Samittri Devi and another.                                       ...Appellants
                                     Versus

Sampuran Singh and another                                     ...Respondents




                               JUDGMENT



Gokhale J.

              Leave Granted.


2.            This Appeal by Special Leave raises the question as to whether the

suit of the first appellant for the recovery of her house property filed prior to the

Benami Transactions (Prohibition) Act, 1988 coming into force could be

considered to be prohibited by Section 4 of that Act.


3.            This appeal seeks to challenge the judgment and order passed by a

Learned Judge of the Punjab and Haryana High Court dated 10.9.2009 in Regular

Second Appeal (R.S.A) No. 1367 of 1996 (O & M), whereby the Judge has
                                                                          2

allowed the Second Appeal filed by Respondent No. 1 herein, and set aside the

judgment and order dated 22.2.1996 passed by the Additional District Judge,

Gurdaspur in Civil Appeal No. 203 of 1991 filed by appellant No.1 herein. The

Learned Additional District Judge had allowed the Civil Appeal filed by appellant

No. 1 herein whereby he decreed Civil Suit No. 138 of 1987 filed by appellant

No.1, which suit had been dismissed by the Sub-Judge at Pathankot by his

judgment and order dated 3.10.1991.


4.           Short facts leading to this appeal are as follows:-


             The appellant No.1 herein purchased a house property situated at

Pathankot from Sarvashri Romesh Chand and Chatar Chand sons of Shri Kartar

Singh, vide registered sale deed dated 26.2.1985 for a consideration of

Rs. 40,000/-. This sale deed was, however, executed in the name of her son

namely Shri Kamal Chand (the appellant No.2 herein) and his brother-in-law

Shri Jiwan Kumar (respondent No.2 herein). The appellant no.1 paid the money

by two bank drafts for purchasing the house property which was actually in the

possession of a tenant of the previous owner i.e. Home Guard Department and it

continues to be in their possession.


5.           It is the case of the appellant No.1 that taking advantage of her old

age (presently 93 years), the above referred Kamal Chand and Jiwan Kumar

stealthily removed the sale deed from her possession, and this Jiwan Kumar sold

half share of the suit house to one Sampuran Singh (Respondent No. 1 herein)
                                                                          3

and that too without her knowledge and consent. The sale was executed by a

registered sale deed dated 13.4.1987 despite the fact that appellant No.1 had

sent, in the meanwhile, a letter dated 8.4.1987 to Respondent No. 1 herein

informing him that she was the real owner of the Suit House.

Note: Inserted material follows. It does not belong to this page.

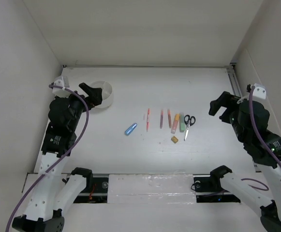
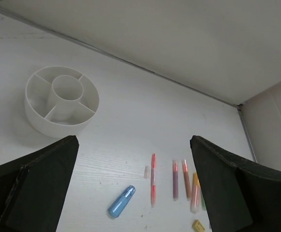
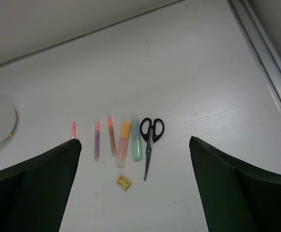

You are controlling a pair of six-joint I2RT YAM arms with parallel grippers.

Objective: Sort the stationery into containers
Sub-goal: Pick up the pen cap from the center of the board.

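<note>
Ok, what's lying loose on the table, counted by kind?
Thin pens: 3
Highlighters: 2
Scissors: 1
Eraser: 1
Blue capsule: 1
Small pale bit, unclear what it is: 1
Total: 9

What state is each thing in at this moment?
left gripper, open, empty.
right gripper, open, empty.
white cup, upright, compartments empty.
scissors, blades closed, lying flat.
blue capsule, lying loose, unsorted.
three pens, lying side by side, unsorted.
orange highlighter, lying flat, unsorted.
green highlighter, lying flat, unsorted.
eraser, loose, unsorted.
</note>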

6.            The appellant No. 1 therefore, filed Suit No. 138 of 1987 on

30.9.1987 for a declaration that she was the real owner in possession of the Suit

House shown in red in the site plan attached by letters A B C D part of No.

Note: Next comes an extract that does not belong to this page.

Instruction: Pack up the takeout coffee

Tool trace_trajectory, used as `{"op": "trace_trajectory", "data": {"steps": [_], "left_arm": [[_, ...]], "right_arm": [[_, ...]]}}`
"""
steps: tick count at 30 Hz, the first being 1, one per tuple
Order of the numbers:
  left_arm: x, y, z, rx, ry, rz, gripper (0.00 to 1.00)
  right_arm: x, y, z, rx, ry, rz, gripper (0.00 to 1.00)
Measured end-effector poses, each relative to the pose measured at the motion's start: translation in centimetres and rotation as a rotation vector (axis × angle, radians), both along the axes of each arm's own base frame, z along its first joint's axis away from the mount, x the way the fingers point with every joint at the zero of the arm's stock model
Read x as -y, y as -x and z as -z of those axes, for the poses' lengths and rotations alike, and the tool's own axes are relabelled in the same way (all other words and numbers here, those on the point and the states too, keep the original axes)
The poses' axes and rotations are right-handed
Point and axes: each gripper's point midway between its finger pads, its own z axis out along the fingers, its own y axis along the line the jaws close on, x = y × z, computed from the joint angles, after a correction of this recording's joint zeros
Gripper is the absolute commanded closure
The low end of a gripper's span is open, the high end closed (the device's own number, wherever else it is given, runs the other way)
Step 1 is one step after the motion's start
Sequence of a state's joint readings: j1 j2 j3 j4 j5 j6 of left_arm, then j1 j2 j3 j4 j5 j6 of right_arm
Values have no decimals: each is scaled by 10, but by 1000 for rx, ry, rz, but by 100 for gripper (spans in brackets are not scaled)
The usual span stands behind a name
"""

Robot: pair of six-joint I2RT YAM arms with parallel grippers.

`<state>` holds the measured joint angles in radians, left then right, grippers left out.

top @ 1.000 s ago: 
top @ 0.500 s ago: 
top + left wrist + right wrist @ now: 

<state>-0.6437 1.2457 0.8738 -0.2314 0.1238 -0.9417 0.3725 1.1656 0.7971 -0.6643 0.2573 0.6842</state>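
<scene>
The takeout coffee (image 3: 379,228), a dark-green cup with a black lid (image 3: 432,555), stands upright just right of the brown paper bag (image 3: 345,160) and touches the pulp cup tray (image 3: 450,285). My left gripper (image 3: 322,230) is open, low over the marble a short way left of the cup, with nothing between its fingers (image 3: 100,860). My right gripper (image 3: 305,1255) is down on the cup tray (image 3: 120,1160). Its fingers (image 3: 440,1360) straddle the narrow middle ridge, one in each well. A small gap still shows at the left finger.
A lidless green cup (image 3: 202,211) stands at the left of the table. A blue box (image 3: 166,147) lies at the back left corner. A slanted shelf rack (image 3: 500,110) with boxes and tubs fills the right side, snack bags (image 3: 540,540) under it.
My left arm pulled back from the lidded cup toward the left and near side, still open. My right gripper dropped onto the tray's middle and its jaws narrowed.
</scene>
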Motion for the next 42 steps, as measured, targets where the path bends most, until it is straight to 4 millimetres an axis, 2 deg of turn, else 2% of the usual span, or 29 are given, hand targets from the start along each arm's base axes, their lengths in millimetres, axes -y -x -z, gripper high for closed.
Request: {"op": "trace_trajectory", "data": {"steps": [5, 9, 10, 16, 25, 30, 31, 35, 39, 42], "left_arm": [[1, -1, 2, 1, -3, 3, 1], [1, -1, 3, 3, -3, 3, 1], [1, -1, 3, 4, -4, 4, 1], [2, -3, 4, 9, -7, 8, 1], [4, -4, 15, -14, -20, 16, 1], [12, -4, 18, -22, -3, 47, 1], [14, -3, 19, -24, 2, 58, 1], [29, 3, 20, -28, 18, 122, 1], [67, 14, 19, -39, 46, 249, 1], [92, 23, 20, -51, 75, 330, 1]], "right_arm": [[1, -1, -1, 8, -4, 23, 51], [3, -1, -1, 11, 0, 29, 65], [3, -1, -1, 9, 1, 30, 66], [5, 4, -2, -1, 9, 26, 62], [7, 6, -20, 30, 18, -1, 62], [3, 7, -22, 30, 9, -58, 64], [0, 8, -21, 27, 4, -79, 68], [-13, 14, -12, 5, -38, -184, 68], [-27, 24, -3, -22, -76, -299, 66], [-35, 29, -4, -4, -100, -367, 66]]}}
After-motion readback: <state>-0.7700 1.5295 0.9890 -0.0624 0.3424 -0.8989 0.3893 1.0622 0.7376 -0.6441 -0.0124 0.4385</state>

Khasra 574/1, No. Khawat 262, No. Khatauni 401, as entered in the Jamabandi

for the year 1976-77 situated in village Daulatpur HB No. 331, Pathankot. She

prayed for a permanent injunction also restraining the defendants from

alienating any part of the suit house and forcibly interfering with the possession

of the plaintiff of the suit house. By moving an amendment, she claimed an

alternative relief for a decree of Rs. 40,000/- with interest.    Her son Kamal

Chand was joined as defendant No. 1, his brother-in-law the above referred

Jiwan Kumar as defendant No. 2, and the purchaser Sampuran Singh as

defendant No. 3. They are appellant No.2, respondent No.2 and respondent No.

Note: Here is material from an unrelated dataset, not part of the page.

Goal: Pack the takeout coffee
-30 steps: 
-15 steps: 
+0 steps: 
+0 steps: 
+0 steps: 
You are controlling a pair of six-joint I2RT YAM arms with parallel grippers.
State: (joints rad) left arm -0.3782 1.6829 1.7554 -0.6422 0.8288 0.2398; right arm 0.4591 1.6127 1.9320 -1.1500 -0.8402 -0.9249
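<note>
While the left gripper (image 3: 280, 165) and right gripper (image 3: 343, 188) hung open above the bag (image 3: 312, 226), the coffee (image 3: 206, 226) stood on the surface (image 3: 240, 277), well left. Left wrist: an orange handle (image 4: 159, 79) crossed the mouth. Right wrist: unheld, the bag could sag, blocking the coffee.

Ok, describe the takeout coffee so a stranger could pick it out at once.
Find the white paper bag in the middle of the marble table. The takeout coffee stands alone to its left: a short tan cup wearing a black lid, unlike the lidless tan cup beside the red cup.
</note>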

1 respectively to this appeal.


7.            Defendant No. 1 admitted the entire claim of the appellant, but the

defendant No. 2 disputed it, and contended that half of the consideration of Rs.

40,000/- had been paid by him. He denied that it was a Benami Transaction.

Defendant No. 3 filed his written statement and contended in para 5 thereof that

even if it is proved to be a Benami Transaction, due to the recent legislation of
                                                                            4

Benami Transactions (Prohibition) Act 1988, the defendants Nos. 1 & 2 were the

owners of the Suit property, and that the alienation of his share in the property

by defendant No. 2 in his favour had been effected legally. He contended that

he had purchased the share of the defendant No. 2 by sale deed dated

13.4.1987 for a consideration of Rs. 30,000/-, and that he was a bonafide

purchaser for value, and that the Suit should be dismissed.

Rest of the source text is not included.